*Goal of the exercise*
Give back the listing in full and exactly, leaving out the images.

*Information shown*
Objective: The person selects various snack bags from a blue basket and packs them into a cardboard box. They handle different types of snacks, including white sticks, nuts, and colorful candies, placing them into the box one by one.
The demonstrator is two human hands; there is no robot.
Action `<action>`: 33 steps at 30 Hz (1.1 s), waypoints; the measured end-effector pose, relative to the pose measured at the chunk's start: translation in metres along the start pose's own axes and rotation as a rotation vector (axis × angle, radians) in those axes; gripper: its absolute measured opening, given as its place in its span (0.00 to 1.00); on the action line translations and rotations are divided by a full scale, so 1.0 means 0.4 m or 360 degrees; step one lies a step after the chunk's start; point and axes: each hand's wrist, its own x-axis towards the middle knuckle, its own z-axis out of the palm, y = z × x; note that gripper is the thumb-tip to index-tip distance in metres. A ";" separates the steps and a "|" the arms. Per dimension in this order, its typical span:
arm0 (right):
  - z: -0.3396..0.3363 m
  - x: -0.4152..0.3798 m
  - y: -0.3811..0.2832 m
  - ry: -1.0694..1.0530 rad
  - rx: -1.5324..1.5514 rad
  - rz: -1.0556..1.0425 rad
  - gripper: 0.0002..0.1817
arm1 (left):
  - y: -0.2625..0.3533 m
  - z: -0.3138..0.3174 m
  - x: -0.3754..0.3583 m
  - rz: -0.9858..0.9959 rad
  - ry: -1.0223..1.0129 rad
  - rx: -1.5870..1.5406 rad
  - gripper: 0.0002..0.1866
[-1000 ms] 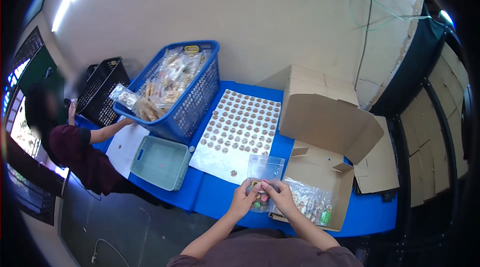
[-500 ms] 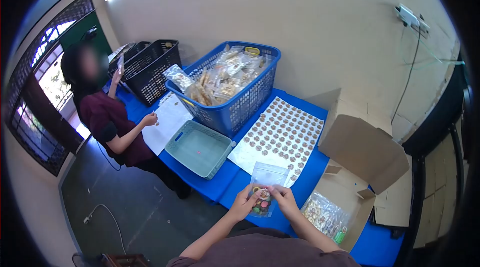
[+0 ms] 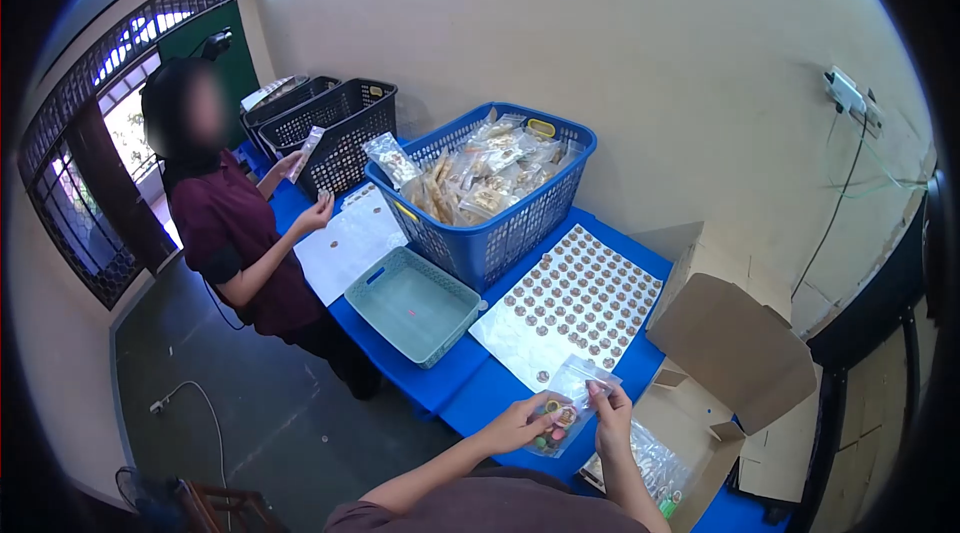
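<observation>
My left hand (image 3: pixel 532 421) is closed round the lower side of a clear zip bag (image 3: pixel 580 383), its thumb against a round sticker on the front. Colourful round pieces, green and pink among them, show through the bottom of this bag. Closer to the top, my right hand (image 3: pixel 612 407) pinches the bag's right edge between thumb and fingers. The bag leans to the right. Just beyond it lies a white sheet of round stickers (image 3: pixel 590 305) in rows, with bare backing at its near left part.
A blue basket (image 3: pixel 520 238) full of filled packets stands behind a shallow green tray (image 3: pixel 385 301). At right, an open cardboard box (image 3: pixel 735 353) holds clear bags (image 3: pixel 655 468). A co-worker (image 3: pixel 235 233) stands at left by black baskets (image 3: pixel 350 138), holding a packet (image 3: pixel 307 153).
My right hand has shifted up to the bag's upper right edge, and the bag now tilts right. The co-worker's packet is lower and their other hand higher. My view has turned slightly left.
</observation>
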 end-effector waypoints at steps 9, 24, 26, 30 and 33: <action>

*Solution for this problem*
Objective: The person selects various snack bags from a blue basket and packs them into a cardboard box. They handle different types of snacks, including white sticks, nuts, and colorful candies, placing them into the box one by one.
The demonstrator is two human hands; there is no robot.
Action `<action>`: 33 steps at 30 Hz (1.1 s), waypoints; the measured end-effector pose, relative to the pose measured at the chunk's start: translation in metres along the start pose's own axes and rotation as a rotation vector (axis × angle, radians) in those axes; gripper: its absolute measured opening, given as its place in its span (0.00 to 1.00); on the action line translations and rotations are divided by a full scale, so 1.0 means 0.4 m or 360 degrees; step one lies a step after the chunk's start; point and axes: each hand's wrist, its own x-axis towards the middle knuckle, its own z-axis out of the palm, y = z × x; note that gripper is the thumb-tip to index-tip distance in metres. A ";" separates the steps and a "|" the arms. Per dimension in this order, its typical span:
arm0 (right):
  - z: -0.3396..0.3363 m
  - x: -0.4152..0.3798 m
  - y: -0.3811..0.2832 m
  - ry: -1.0694..1.0530 rad
  - rx: -1.5324..1.5514 rad
  - rz: -1.0556..1.0425 rad
  - gripper: 0.0002..0.1817
arm1 (left):
  - y: -0.2625..0.3533 m
  - z: -0.3138..0.3174 m
  - x: -0.3754..0.3583 m
  - rz: -0.9858..0.9959 rad
  - ry: -1.0223..1.0129 rad
  - rx: -1.5870..1.5406 rad
  - gripper: 0.0002..0.1866
[-1000 ms] 
[-500 ms] 
[+0 ms] 
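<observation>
My left hand (image 3: pixel 532 421) is closed round the lower side of a clear zip bag (image 3: pixel 580 383), its thumb against a round sticker on the front. Colourful round pieces, green and pink among them, show through the bottom of this bag. Closer to the top, my right hand (image 3: pixel 612 407) pinches the bag's right edge between thumb and fingers. The bag leans to the right. Just beyond it lies a white sheet of round stickers (image 3: pixel 590 305) in rows, with bare backing at its near left part.
A blue basket (image 3: pixel 520 238) full of filled packets stands behind a shallow green tray (image 3: pixel 385 301). At right, an open cardboard box (image 3: pixel 735 353) holds clear bags (image 3: pixel 655 468). A co-worker (image 3: pixel 235 233) stands at left by black baskets (image 3: pixel 350 138), holding a packet (image 3: pixel 307 153).
My right hand has shifted up to the bag's upper right edge, and the bag now tilts right. The co-worker's packet is lower and their other hand higher. My view has turned slightly left.
</observation>
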 end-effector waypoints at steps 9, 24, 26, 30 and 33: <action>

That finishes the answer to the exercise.